### TASK BRIEF
Extract the complete data exactly as given.

════════════════

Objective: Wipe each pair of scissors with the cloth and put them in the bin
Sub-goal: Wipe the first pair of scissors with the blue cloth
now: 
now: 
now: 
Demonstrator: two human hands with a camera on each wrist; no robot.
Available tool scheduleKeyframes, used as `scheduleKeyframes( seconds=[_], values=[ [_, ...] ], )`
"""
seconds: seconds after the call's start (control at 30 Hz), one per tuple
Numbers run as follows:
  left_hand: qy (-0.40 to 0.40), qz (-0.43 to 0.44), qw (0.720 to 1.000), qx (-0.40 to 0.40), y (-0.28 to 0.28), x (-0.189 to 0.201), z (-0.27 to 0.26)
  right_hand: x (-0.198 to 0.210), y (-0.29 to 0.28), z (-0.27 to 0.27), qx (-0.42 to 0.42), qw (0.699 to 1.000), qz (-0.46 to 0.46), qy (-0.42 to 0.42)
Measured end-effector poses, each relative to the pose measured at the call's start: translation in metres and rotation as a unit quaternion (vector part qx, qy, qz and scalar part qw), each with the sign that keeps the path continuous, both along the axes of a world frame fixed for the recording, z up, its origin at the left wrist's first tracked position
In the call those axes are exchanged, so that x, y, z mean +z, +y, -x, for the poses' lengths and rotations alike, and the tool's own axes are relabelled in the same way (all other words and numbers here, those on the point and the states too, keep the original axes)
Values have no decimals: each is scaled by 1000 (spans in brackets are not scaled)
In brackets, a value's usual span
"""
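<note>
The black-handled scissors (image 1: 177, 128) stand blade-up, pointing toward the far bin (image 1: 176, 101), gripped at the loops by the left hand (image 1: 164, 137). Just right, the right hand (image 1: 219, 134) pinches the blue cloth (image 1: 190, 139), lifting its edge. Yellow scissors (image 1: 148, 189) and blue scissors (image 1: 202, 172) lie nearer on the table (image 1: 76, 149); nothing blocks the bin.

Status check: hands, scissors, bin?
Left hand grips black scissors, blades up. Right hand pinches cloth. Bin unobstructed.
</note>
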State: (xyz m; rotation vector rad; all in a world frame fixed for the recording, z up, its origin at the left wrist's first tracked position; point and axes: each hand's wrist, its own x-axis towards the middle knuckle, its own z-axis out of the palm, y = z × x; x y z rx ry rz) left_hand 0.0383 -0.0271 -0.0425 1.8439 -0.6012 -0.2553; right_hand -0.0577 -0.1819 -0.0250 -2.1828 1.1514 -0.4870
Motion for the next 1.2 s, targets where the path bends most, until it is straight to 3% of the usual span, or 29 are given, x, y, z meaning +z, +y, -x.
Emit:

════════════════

### FINAL ANSWER
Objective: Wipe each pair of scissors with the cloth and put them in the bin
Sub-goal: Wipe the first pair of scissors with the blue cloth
now: 
now: 
now: 
Demonstrator: two human hands with a camera on each wrist; no robot.
Available tool scheduleKeyframes, used as `scheduleKeyframes( seconds=[_], values=[ [_, ...] ], )`
"""
seconds: seconds after the call's start (control at 30 Hz), one per tuple
Numbers run as follows:
  left_hand: qy (-0.40 to 0.40), qz (-0.43 to 0.44), qw (0.720 to 1.000), qx (-0.40 to 0.40), y (-0.28 to 0.28), x (-0.189 to 0.201), z (-0.27 to 0.26)
  right_hand: x (-0.198 to 0.210), y (-0.29 to 0.28), z (-0.27 to 0.27), qx (-0.42 to 0.42), qw (0.699 to 1.000), qz (-0.46 to 0.46), qy (-0.42 to 0.42)
Measured end-effector poses, each relative to the pose measured at the call's start: translation in metres and rotation as a unit quaternion (vector part qx, qy, qz and scalar part qw), each with the sign that keeps the path continuous, both along the axes of a world frame fixed for the recording, z up, its origin at the left wrist's first tracked position
In the call those axes are exchanged, so that x, y, z mean +z, +y, -x, for the poses' lengths and rotations alike, and the tool's own axes are relabelled in the same way (all other words and numbers here, those on the point and the states too, keep the original axes)
Values have no decimals: each is scaled by 1000 (spans in brackets are not scaled)
In brackets, a value's usual span
"""
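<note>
The black-handled scissors (image 1: 177, 128) stand blade-up, pointing toward the far bin (image 1: 176, 101), gripped at the loops by the left hand (image 1: 164, 137). Just right, the right hand (image 1: 219, 134) pinches the blue cloth (image 1: 190, 139), lifting its edge. Yellow scissors (image 1: 148, 189) and blue scissors (image 1: 202, 172) lie nearer on the table (image 1: 76, 149); nothing blocks the bin.

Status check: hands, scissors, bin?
Left hand grips black scissors, blades up. Right hand pinches cloth. Bin unobstructed.
</note>
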State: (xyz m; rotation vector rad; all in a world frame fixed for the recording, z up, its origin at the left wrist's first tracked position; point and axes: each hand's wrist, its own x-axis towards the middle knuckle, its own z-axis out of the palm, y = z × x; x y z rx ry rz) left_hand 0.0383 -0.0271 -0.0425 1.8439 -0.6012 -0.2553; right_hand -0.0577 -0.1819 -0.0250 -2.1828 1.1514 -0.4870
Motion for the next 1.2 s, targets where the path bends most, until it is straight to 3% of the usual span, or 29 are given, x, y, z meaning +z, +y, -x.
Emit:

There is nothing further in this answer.